▶ **Problem to solve**
Strip the pictures and reproduce the rest of the listing exactly.

▶ **Information shown**
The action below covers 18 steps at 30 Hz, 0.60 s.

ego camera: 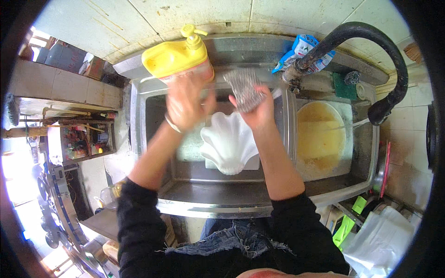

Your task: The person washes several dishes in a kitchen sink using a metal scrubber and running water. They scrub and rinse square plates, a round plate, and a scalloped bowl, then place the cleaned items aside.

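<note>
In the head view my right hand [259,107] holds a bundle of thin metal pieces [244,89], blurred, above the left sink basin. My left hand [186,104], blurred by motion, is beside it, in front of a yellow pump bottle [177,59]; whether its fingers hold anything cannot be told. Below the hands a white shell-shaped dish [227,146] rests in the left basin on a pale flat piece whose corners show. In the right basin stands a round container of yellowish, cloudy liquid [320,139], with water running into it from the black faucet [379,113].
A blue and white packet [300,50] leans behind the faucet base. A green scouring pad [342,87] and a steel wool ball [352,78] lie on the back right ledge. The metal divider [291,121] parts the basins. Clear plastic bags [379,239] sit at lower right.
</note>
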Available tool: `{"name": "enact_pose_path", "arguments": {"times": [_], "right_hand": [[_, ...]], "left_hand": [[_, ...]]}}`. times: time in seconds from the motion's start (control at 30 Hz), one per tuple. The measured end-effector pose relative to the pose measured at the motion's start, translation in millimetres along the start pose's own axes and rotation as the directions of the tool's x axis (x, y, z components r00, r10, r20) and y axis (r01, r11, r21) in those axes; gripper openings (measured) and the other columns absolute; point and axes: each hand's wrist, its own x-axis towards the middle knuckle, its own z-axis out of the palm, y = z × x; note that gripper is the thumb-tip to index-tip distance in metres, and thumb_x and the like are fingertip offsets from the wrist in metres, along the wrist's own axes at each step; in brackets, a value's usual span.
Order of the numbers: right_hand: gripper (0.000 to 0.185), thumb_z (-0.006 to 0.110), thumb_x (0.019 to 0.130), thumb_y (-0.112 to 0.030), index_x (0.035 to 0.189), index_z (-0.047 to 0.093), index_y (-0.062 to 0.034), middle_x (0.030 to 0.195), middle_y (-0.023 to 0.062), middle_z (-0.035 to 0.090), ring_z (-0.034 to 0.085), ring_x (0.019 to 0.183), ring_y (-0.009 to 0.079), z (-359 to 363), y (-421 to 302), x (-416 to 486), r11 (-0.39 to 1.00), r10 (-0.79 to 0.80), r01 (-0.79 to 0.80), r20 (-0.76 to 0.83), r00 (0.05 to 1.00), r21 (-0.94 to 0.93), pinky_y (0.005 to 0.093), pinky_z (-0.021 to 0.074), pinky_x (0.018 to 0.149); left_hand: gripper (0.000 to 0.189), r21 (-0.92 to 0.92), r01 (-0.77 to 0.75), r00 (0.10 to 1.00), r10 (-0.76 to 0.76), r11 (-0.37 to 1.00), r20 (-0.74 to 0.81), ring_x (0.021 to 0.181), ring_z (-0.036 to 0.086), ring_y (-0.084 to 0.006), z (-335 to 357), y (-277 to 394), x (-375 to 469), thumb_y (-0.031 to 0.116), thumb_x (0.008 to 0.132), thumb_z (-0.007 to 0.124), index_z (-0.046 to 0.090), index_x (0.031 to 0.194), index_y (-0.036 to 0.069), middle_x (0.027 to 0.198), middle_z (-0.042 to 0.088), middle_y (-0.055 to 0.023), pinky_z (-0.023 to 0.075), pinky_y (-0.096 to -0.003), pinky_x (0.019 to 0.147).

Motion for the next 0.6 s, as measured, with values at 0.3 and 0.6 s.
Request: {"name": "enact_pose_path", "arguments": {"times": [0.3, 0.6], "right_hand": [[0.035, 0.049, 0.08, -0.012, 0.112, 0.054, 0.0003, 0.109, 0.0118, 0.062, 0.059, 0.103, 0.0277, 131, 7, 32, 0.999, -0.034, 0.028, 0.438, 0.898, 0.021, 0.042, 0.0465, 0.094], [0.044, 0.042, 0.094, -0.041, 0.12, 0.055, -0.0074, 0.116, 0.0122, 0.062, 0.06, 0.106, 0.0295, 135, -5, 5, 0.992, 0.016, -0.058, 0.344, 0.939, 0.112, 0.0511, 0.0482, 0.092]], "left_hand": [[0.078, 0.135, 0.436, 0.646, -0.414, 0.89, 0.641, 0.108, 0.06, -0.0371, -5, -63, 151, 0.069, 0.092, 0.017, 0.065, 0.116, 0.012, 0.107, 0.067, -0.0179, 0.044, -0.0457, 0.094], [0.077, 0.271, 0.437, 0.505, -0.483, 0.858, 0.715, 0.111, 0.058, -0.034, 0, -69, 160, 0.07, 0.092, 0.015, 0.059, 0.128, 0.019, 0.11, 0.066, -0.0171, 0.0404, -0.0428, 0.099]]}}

▶ **Written solution**
The action below covers 18 steps at 30 Hz, 0.60 s.

ego camera: 

Your task: The person washes several dishes in a kitchen sink using a metal scrubber and running water. They scrub and rinse square plates, a round plate, and a scalloped bowl, then place the cleaned items aside.

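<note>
In the head view my right hand [259,107] holds a bundle of thin metal pieces [244,89], blurred, above the left sink basin. My left hand [186,104], blurred by motion, is beside it, in front of a yellow pump bottle [177,59]; whether its fingers hold anything cannot be told. Below the hands a white shell-shaped dish [227,146] rests in the left basin on a pale flat piece whose corners show. In the right basin stands a round container of yellowish, cloudy liquid [320,139], with water running into it from the black faucet [379,113].
A blue and white packet [300,50] leans behind the faucet base. A green scouring pad [342,87] and a steel wool ball [352,78] lie on the back right ledge. The metal divider [291,121] parts the basins. Clear plastic bags [379,239] sit at lower right.
</note>
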Available tool: `{"name": "enact_pose_path", "arguments": {"times": [_], "right_hand": [[_, ...]], "left_hand": [[_, ...]]}}`. times: time in seconds from the motion's start (control at 30 Hz), one per tuple. The measured end-effector pose relative to the pose measured at the motion's start, translation in millimetres along the start pose's own axes and rotation as the directions of the tool's x axis (x, y, z components r00, r10, r20) and y axis (r01, r11, r21) in those axes; gripper openings (measured) and the other columns absolute; point and axes: each hand's wrist, its own x-axis towards the middle knuckle, its own z-axis out of the palm, y = z × x; note that gripper is the thumb-tip to index-tip distance in metres, and thumb_x and the like are fingertip offsets from the wrist in metres, along the wrist's own axes at each step; in brackets, a value's usual span.
Order of the numbers: right_hand: gripper (0.000 to 0.185), thumb_z (-0.006 to 0.110), thumb_x (0.019 to 0.130), thumb_y (-0.112 to 0.030), index_x (0.035 to 0.189), index_z (-0.047 to 0.093), index_y (-0.062 to 0.034), middle_x (0.030 to 0.195), middle_y (-0.023 to 0.062), middle_z (-0.035 to 0.090), ring_z (-0.034 to 0.085), ring_x (0.019 to 0.183), ring_y (-0.009 to 0.079), z (-359 to 363), y (-421 to 302), x (-416 to 486), r11 (-0.39 to 1.00), r10 (-0.79 to 0.80), r01 (-0.79 to 0.80), r20 (-0.76 to 0.83), r00 (0.05 to 1.00), r21 (-0.94 to 0.93), pinky_y (0.005 to 0.093), pinky_z (-0.021 to 0.074), pinky_x (0.018 to 0.149); left_hand: gripper (0.000 to 0.189), r21 (-0.92 to 0.92), r01 (-0.77 to 0.75), r00 (0.10 to 1.00), r10 (-0.76 to 0.76), r11 (-0.37 to 1.00), r20 (-0.74 to 0.81), ring_x (0.021 to 0.181), ring_z (-0.036 to 0.086), ring_y (-0.084 to 0.006), z (-335 to 357), y (-277 to 394), x (-375 to 469), thumb_y (-0.031 to 0.116), thumb_x (0.008 to 0.132), thumb_z (-0.007 to 0.124), index_z (-0.046 to 0.090), index_x (0.031 to 0.194), index_y (-0.036 to 0.069), middle_x (0.027 to 0.198), middle_z (-0.042 to 0.088), middle_y (-0.055 to 0.023), pinky_z (-0.023 to 0.075), pinky_y (-0.096 to -0.003), pinky_x (0.019 to 0.147).

Motion for the next 0.6 s, as measured, with values at 0.3 and 0.6 s.
Request: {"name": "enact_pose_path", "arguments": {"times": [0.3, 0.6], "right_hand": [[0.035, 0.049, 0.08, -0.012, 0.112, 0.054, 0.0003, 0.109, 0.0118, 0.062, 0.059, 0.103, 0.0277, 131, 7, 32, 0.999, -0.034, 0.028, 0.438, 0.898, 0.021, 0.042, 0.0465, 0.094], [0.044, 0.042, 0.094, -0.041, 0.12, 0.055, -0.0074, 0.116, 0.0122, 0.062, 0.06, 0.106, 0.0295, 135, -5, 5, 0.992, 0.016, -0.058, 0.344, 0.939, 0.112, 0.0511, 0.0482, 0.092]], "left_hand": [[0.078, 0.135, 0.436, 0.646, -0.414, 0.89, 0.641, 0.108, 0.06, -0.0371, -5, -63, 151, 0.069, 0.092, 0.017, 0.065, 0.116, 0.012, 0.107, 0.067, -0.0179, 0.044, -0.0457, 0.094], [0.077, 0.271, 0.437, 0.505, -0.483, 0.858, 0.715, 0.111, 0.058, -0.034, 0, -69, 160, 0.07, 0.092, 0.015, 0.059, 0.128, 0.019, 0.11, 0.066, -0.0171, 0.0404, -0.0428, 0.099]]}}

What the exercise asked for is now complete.